After that I continued to Mt Jingasa which did have a summit marker and views of Mt Akagi. A little further on I reached the summit marker for Mt Yakushi. There was really no one on the ridge which was amazing considering the amount of people on Mt Akagi. After Mt Yakushi the path changed direction and seemed to go over the ridge and down the other side, and was at times a little hard to follow. I became concerned about ending up in the totally wrong place seeing that I didn’t have a map. The southern part of the Mt Akagi area has a number of peaks and it can be a little disorientating. However very soon the path turned again into the right direction and before I knew it I was on the top of Mt Debari.

Mt Debari was the most attractive summit by far with lots of sitting spots and some very nice views of Mt Akagi and Lake Ono. After spending some time there I moved on and slowly started going down the caldera back to lake level. There are a number of paths going down to the left signposted to some nature house but the correct path is straight ahead until you get to a clear T junction. At this stage, I turned right towards the lake (the other path is signposted 20 km to some far away destination).

Mt Debari

View of Mt Akagi and Lake Ono

Eventually I reached the lake and walked along the road for a short time.  With the sun in your back it’s a good place to take photos of Mt Akagi with Lake Ono. After passing a bunch of houses there is a sign for an observation platform going up a steep field on the right. After the steep climb the path becomes reasonably flatter, and after going through some forest, takes you over the treeless summit of Mt Miharashi. The observation platform is just a little down the path on the other side also you will not observe anything here that you haven’t observed before. The platform is for motorists and the road is not far away.

Lake side view

After crossing the road I had to decide whether or not to climb one last mounain. Mt Jizoh at 1673 m was significantly higher than the other peaks and had been looming in the distance for a while. In the end I decided against it since I couldn’t afford to miss the bus back. I ended up taking a nice wide mostly flat path going around the base and ending up on the main road again. From there its straight back to the bus stop.
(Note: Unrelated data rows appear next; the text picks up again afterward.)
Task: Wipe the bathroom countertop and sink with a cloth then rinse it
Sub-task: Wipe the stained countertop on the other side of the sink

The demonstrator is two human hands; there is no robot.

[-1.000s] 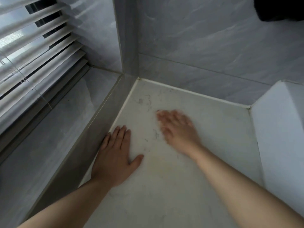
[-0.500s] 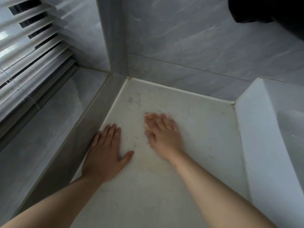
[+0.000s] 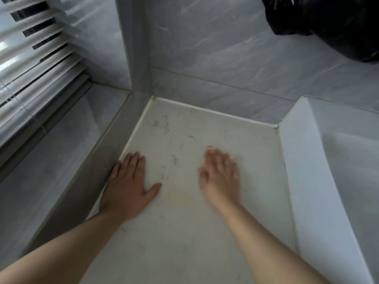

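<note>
The off-white countertop fills the middle of the view, with thin dark hairs and smudges near its far left corner. My left hand lies flat on it, fingers straight, beside the left ledge. My right hand rests palm down on the counter, fingers spread and motion-blurred; no cloth shows under it. The white sink stands at the right, its side wall rising from the counter and its basin partly in view.
Grey marble wall tiles close off the back. A grey ledge and a sill run along the left under white blinds. A black bag hangs at the top right.
My right hand has slid to the right across the counter, away from the left hand. The left hand stays flat in place. The view has shifted, showing more of the sink.
</note>
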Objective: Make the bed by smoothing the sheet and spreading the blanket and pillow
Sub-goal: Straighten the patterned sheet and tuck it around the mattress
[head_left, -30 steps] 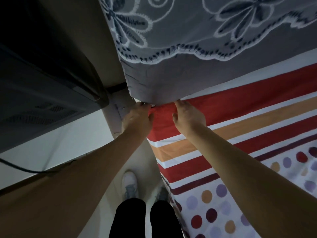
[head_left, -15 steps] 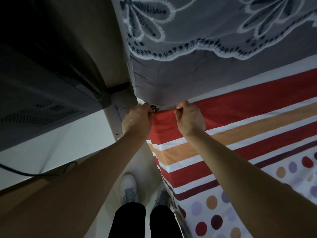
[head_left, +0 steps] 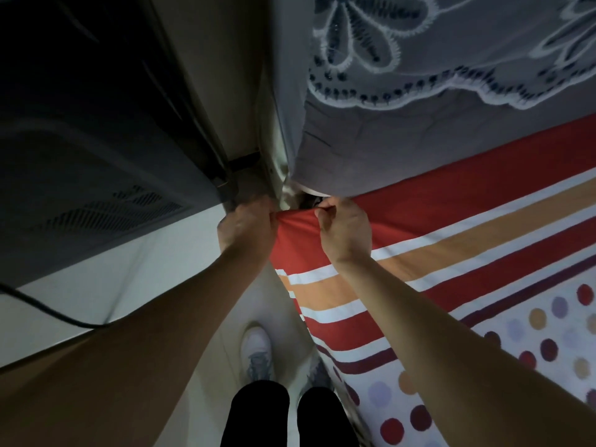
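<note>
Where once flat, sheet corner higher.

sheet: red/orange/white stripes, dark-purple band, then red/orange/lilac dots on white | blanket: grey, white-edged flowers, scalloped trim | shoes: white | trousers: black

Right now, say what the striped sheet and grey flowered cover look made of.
Striped sheet: thin matte cloth, likely cotton; it bunches where left hand and right hand pinch it. Grey flowered cover: matte fabric, seemingly embroidered; pale stitching outlines petals.
</note>
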Demonstrator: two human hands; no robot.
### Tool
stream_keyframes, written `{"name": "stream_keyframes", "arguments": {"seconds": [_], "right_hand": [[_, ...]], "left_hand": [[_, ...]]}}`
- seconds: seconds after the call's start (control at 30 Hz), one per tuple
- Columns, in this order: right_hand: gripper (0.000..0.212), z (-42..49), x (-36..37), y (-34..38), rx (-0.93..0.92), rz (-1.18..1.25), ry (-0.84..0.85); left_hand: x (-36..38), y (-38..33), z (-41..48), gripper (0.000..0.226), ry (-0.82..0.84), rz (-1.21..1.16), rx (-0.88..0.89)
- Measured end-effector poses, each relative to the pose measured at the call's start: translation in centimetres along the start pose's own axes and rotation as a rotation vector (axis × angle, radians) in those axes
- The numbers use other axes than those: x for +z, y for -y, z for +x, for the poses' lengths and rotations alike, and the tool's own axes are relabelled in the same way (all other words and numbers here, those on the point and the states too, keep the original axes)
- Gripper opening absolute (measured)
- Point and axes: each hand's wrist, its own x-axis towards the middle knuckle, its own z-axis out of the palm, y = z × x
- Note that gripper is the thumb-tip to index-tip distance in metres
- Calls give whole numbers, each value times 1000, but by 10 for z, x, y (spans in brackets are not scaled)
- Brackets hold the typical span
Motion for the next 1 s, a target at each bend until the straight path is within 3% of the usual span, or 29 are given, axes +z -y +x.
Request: {"name": "stream_keyframes", "arguments": {"seconds": [0.33,0.63,1.0], "right_hand": [[18,-11,-14,-2,-65,23,34],[30,2,-70,-29,49,-145,38],[27,24,-61,-37,6,-255,93]], "left_hand": [[10,-2,2,19,35,52,-1],[16,-52,-5,25,71,-316,65],[25,-56,3,14,89,-355,-76]]}}
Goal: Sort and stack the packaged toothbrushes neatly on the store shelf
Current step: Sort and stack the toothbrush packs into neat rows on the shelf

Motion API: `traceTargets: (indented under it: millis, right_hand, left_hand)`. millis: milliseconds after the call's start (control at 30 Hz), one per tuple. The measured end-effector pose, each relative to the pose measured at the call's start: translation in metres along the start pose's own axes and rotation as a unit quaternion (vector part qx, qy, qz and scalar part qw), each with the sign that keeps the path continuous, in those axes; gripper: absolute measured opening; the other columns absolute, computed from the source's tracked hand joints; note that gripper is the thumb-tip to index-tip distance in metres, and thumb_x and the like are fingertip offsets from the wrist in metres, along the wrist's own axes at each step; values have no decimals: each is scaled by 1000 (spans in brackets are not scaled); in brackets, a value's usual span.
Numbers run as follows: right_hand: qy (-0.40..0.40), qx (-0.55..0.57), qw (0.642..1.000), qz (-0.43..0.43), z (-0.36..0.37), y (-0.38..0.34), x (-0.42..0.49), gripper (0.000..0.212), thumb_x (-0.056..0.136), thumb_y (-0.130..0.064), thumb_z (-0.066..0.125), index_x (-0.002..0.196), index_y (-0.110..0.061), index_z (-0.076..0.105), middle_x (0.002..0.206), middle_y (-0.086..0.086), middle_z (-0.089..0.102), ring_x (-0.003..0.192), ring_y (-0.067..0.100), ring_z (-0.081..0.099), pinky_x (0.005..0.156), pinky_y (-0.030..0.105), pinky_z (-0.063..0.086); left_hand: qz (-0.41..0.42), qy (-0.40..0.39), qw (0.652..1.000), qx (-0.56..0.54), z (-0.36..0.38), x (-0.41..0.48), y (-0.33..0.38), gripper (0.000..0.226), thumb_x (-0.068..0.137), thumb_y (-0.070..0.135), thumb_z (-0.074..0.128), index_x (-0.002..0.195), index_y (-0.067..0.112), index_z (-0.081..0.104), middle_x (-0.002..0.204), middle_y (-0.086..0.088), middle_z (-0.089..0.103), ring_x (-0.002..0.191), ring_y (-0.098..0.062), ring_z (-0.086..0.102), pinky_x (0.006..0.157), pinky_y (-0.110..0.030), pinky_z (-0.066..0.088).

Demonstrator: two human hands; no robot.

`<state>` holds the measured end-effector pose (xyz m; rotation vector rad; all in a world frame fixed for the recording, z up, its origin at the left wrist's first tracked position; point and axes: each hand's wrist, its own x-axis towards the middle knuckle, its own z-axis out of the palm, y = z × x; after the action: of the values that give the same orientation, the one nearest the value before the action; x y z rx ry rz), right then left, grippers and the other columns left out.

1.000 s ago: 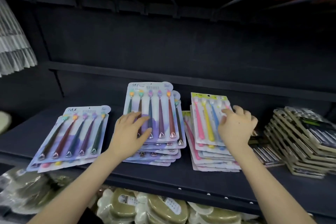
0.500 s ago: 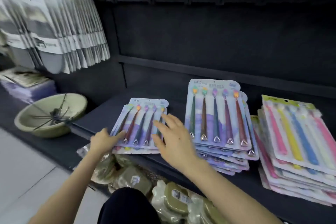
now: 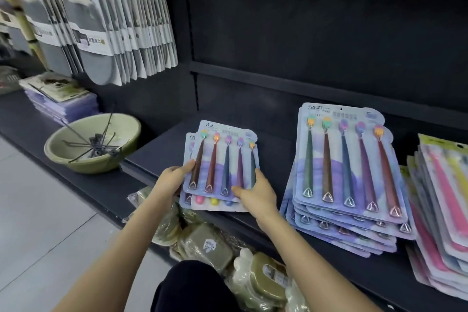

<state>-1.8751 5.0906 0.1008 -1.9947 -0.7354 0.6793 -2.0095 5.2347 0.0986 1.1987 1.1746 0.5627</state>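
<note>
The left hand (image 3: 174, 180) grips the left edge of a small pile of purple-blue card packs with five dark toothbrushes each (image 3: 222, 159). Its thumb lies on top of the top pack and its fingers are curled under. The right hand (image 3: 255, 192) grips the same pile at its 5 o'clock corner. Its thumb rests on the front of the top pack and its fingers run up the right edge. So both hands are closed on the pile, one on each side.

The pile sits near the front edge of the dark flat shelf (image 3: 157, 154). At 3 o'clock from it, a little apart, lies a tall stack of the same purple-blue packs (image 3: 347, 172). Further on at 3 o'clock is a stack of packs with pink and yellow brushes (image 3: 443, 197). At 9 o'clock from the pile stands a round green plastic bowl (image 3: 93, 144) with thin dark rods in it.

Half a second ago the right hand lay spread flat on top of the pile. Now it is curled round the edge. The left hand was down at the pile's 7 o'clock corner and is now higher up the left side.
</note>
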Motion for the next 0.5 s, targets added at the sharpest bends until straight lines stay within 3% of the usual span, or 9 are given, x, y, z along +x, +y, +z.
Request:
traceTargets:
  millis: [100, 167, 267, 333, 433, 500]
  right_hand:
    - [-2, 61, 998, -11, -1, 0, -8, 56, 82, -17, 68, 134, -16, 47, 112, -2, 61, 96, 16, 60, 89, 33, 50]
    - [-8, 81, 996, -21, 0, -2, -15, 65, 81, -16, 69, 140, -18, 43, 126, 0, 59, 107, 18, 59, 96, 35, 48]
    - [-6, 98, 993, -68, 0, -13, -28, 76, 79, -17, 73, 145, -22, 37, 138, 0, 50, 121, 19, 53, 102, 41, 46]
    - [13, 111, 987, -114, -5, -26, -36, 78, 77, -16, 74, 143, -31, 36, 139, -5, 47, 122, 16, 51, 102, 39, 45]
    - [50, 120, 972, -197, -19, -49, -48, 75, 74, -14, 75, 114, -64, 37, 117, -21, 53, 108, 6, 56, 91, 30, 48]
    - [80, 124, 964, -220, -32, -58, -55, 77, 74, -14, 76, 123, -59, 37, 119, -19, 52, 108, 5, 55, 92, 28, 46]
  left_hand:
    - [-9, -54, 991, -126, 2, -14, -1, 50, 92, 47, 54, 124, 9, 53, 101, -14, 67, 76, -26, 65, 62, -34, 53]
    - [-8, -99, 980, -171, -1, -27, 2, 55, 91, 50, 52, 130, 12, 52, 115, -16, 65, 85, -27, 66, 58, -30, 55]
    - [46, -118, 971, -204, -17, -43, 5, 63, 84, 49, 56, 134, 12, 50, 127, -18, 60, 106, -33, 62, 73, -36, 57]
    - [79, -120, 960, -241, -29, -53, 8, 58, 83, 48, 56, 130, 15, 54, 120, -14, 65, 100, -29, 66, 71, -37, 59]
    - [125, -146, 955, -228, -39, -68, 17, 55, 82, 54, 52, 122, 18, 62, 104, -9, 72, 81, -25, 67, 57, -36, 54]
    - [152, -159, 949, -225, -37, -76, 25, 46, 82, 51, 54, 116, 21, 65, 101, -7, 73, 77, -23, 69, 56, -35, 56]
A few meters before the Akagi visitor centre there is a nice wooden cottage that doubles as a restaurant. I popped in to get a snack and I was very warmly welcomed.  I was invited to sit in front of the fire and offered hot tea.  A nice place to wait if there is some time before the bus leaves.

CONCLUSION: An easy but fun hike up and down some relatively obscure peaks with nice lake views, this will suit anyone who wants to get away from the crowds. The main drawback is that unless you climb Mt Akagi as well (or have your own car) you will have to walk along the road to reach the start of the hike.